D-Dimensional Euclidean Space

Many applications of interest involve more than a single input-dimension, such as spatio-temporal modeling or Machine Learning tasks. For these cases, we provide ColVecs <: AbstractVector.

X_data = randn(5, 100)
X = ColVecs(X_data)

tells Stheno that it should treat each column of X_data as a vector-valued input. Phrased differently, X is an AbstractVector{T} where T <: Vector{<:Real}, which stores its elements in memory as a dense matrix. This approach has the advantage of making it completely explicit how Stheno treats a matrix of data, and also simplifies quite a bit of the internal machinery, as all vectors of inputs can be assumed to be a subtype of AbstractVector.

If, on the other hand, each row of X_data corresponds to a vector-valued input, use RowVecs(X_data).

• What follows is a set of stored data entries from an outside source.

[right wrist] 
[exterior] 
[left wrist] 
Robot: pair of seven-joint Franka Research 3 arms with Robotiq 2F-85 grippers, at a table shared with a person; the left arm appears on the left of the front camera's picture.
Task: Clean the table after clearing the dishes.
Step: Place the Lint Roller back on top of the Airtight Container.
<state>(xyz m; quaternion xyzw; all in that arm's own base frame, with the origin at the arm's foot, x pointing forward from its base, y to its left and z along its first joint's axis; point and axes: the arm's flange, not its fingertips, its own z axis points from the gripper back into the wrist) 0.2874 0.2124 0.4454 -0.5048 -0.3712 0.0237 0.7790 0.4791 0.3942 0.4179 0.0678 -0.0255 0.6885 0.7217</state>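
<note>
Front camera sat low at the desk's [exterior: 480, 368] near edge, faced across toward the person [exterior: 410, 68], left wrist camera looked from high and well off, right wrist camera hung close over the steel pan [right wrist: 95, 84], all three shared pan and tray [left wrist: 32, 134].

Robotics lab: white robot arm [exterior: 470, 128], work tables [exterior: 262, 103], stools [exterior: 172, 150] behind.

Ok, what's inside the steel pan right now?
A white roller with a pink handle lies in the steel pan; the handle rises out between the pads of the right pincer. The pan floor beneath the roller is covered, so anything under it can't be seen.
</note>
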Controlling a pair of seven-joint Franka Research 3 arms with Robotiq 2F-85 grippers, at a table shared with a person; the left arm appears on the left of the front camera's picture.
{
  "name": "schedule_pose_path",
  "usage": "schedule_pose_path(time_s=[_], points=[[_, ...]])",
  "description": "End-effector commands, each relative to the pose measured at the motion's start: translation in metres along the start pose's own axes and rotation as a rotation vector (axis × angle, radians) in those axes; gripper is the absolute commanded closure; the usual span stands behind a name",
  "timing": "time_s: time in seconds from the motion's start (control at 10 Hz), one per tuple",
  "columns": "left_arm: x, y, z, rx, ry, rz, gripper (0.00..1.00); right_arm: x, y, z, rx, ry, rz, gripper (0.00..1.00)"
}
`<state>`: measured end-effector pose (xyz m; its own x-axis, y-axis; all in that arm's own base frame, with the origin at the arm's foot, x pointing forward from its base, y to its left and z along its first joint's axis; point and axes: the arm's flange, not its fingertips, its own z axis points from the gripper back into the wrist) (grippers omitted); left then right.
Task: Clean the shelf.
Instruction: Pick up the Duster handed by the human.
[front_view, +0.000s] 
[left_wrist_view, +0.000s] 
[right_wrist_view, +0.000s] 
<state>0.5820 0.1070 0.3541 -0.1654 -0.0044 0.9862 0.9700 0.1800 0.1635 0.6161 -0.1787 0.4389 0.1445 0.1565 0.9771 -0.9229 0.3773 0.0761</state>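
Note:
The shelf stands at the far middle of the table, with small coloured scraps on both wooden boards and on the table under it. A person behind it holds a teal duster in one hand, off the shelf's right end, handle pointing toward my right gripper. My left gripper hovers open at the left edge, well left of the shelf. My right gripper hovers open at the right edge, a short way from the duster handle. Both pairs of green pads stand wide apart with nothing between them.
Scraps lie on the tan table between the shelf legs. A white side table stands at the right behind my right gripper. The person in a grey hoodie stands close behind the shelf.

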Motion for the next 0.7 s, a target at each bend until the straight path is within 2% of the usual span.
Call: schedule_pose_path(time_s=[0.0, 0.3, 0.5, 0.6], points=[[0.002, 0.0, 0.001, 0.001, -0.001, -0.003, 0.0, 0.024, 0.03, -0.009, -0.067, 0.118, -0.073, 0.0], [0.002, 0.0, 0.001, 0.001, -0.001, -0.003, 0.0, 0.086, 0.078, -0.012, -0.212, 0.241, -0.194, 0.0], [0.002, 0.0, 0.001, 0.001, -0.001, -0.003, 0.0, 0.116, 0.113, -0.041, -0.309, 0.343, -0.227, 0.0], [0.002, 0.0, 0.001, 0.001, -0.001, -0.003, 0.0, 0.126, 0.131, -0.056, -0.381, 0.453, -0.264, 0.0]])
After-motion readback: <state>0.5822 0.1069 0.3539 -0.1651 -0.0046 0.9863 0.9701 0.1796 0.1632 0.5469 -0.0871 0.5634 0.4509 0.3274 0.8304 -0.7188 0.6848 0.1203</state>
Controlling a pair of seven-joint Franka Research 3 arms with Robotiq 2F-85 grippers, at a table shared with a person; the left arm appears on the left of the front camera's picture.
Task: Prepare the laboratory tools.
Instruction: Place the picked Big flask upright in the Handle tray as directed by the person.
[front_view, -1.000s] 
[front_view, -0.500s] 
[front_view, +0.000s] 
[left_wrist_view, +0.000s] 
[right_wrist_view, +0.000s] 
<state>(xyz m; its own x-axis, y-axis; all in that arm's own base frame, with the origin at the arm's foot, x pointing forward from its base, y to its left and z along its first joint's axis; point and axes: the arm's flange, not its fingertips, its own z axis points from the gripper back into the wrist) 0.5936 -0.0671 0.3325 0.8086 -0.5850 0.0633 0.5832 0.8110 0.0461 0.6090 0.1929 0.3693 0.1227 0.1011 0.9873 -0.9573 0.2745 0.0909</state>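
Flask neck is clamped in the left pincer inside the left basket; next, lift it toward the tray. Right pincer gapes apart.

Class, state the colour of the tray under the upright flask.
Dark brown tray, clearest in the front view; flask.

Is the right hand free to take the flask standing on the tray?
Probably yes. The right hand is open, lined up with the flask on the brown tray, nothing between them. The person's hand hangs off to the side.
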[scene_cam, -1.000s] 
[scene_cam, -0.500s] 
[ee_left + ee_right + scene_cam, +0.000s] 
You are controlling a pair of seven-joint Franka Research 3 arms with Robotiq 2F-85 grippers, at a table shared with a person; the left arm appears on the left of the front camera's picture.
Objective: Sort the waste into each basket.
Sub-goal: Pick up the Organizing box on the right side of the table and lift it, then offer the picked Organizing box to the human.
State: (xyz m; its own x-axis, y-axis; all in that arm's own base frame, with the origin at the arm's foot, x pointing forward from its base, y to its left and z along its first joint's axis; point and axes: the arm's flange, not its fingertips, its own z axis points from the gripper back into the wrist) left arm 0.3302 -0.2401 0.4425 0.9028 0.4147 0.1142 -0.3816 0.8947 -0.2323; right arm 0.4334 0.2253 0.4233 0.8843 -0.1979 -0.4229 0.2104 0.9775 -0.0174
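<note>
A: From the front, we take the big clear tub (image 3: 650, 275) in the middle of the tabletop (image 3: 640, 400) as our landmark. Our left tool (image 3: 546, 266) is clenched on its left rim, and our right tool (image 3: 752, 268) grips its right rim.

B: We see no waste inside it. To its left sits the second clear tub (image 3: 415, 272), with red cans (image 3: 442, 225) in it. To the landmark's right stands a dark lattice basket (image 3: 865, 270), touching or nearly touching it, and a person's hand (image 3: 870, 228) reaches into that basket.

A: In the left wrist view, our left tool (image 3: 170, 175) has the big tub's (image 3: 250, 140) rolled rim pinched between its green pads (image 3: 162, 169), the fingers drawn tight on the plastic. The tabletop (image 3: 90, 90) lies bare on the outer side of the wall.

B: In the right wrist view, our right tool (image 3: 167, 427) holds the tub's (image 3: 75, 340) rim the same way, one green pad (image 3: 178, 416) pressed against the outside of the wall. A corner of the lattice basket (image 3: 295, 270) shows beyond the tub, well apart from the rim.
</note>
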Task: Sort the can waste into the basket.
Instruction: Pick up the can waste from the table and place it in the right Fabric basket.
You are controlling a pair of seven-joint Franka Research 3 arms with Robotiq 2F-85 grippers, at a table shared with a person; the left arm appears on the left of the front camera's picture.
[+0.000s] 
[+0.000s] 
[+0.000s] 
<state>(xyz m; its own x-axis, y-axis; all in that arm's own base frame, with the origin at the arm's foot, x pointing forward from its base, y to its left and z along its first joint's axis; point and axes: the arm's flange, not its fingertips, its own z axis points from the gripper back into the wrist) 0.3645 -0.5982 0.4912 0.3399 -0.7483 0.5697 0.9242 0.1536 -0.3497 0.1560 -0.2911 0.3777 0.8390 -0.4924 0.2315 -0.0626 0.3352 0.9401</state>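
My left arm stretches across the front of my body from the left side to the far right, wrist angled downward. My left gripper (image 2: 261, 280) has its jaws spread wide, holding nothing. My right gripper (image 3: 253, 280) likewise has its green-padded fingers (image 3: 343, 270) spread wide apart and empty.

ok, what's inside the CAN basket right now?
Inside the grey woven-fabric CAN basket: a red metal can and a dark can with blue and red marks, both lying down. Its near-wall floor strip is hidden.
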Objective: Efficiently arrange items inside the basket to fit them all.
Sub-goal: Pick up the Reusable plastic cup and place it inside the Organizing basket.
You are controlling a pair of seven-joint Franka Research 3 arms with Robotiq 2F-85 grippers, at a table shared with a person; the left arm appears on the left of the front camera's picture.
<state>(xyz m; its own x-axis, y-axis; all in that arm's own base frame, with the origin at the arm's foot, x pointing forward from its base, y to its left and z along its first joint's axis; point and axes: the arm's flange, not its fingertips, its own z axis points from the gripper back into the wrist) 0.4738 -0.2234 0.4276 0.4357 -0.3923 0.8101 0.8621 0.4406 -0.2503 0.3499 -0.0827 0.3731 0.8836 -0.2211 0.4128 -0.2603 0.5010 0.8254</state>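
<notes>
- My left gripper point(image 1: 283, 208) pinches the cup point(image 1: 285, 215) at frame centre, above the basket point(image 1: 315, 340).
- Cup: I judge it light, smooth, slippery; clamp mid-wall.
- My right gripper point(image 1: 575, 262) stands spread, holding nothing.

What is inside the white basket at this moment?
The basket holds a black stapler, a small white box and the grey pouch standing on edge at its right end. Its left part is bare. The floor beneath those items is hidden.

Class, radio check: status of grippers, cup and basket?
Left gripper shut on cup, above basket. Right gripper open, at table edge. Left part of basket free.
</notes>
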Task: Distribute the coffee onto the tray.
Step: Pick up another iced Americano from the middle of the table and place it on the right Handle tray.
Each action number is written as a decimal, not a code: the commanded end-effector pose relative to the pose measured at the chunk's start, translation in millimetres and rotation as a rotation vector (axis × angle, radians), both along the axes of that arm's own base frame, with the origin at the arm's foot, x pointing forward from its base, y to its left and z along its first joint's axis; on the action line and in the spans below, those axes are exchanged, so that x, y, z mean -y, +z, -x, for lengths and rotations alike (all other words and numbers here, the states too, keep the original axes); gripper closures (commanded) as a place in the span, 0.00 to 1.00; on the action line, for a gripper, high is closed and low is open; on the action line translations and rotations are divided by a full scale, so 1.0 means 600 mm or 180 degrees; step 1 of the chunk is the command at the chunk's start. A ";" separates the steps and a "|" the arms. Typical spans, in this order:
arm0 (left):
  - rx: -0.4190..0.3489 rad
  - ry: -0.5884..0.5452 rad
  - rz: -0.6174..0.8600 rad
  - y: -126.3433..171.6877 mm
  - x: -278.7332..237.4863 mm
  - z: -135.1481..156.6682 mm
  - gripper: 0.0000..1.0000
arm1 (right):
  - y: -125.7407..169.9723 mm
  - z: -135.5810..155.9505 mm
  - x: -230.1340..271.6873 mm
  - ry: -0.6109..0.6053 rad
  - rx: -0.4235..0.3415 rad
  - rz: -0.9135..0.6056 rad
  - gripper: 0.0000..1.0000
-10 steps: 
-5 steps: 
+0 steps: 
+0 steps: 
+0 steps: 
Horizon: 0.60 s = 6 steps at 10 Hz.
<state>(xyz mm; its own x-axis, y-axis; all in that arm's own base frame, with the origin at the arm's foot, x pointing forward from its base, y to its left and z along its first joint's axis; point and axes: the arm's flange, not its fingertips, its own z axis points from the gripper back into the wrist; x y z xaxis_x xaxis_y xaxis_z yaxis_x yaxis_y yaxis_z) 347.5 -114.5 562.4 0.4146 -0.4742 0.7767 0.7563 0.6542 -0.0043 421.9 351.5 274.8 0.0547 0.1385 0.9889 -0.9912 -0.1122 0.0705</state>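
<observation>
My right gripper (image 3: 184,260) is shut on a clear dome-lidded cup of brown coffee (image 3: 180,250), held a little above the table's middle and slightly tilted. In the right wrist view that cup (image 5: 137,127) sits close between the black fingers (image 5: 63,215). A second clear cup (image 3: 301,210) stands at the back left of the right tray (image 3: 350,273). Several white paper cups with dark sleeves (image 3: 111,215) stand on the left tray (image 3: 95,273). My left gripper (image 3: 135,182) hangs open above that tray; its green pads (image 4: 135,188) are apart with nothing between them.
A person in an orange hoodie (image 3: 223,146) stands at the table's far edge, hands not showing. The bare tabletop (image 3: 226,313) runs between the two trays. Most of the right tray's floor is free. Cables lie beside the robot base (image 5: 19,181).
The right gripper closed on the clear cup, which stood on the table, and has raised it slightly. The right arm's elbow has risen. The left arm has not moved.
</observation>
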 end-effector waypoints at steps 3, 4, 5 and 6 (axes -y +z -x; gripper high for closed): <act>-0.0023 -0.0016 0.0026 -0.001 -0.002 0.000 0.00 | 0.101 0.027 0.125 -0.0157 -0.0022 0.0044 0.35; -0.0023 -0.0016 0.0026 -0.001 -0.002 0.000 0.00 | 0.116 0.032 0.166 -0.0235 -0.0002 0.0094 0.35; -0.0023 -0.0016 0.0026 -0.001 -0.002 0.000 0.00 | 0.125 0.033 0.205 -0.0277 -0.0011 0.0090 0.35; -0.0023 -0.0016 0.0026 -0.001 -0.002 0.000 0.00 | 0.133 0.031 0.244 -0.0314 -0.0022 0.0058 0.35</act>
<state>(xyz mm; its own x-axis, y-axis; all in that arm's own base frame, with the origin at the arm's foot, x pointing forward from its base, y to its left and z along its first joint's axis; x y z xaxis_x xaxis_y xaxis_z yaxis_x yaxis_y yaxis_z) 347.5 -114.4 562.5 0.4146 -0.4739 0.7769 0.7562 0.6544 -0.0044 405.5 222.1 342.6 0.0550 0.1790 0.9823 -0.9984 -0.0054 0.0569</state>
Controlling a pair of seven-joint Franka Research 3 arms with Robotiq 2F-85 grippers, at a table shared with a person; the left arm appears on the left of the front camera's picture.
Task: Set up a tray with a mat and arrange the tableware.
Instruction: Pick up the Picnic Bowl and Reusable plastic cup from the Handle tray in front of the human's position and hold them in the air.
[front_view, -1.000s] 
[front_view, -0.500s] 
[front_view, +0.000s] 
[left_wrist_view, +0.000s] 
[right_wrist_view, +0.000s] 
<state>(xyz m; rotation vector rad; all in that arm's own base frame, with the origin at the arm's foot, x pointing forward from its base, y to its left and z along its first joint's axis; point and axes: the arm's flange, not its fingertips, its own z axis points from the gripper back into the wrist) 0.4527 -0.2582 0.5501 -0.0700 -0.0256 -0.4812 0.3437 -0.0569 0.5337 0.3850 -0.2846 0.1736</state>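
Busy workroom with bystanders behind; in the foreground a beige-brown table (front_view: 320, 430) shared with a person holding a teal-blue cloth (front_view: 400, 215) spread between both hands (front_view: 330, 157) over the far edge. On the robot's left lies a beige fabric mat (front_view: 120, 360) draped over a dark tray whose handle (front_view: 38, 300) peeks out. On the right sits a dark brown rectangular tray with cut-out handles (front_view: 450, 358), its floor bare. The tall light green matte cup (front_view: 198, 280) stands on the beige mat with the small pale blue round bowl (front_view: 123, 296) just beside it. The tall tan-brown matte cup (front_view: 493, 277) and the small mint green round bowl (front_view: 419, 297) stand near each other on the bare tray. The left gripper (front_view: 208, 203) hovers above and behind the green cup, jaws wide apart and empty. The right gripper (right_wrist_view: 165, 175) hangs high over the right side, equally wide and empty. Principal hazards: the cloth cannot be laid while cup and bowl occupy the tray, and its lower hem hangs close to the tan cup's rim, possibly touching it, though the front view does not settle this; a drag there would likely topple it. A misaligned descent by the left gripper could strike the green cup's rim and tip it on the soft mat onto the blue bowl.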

Structure in D-Dimensional Euclidean Space

Consider a rectilinear grid of points in D-dimensional Euclidean space. Such grids of points can be represented in a more memory-efficient manner than can arbitrarily locate sets of points. Moreover, this structure can be exploited to accelerate inference for certain types of problems dramatically. Other such examples exist e.g., uniform grids in N-dimensions, and can be exploited to more efficiently represent input data and to accelerate inference.

Work to exploit these kinds of structures is on-going at the time of writing and will be documented before merging.

GPPPInput and BlockData

A GPPPInput is a special kind of AbstractVector, specifically designed for GPPPs. Given a GPPP:

f = @gppp let
    f1 = GP(SEKernel())
    f2 = GP(Matern52Kernel())
    f3 = f1 + f2
end

a GPPPInput like

x_ = randn(5)
x = GPPPInput(:f3, x_)

applied to f

fx = f(x, 0.1)

constructs a FiniteGP comprising f3 at x_. GPPPInput(:f2, x_) and GPPPInput(:f1, x_) are the analogues for f1 and f2.

If you wish to refer to multiple processes in f at the same time, use a BlockData. For example

x = BlockData(GPPPInput(:f2, x_), GPPPInput(:f3, x_))

would pull out a 10-dimensional FiniteGP, the first 5 dimensions being f2 at x_, the last 5 dimensions being f3 at x_.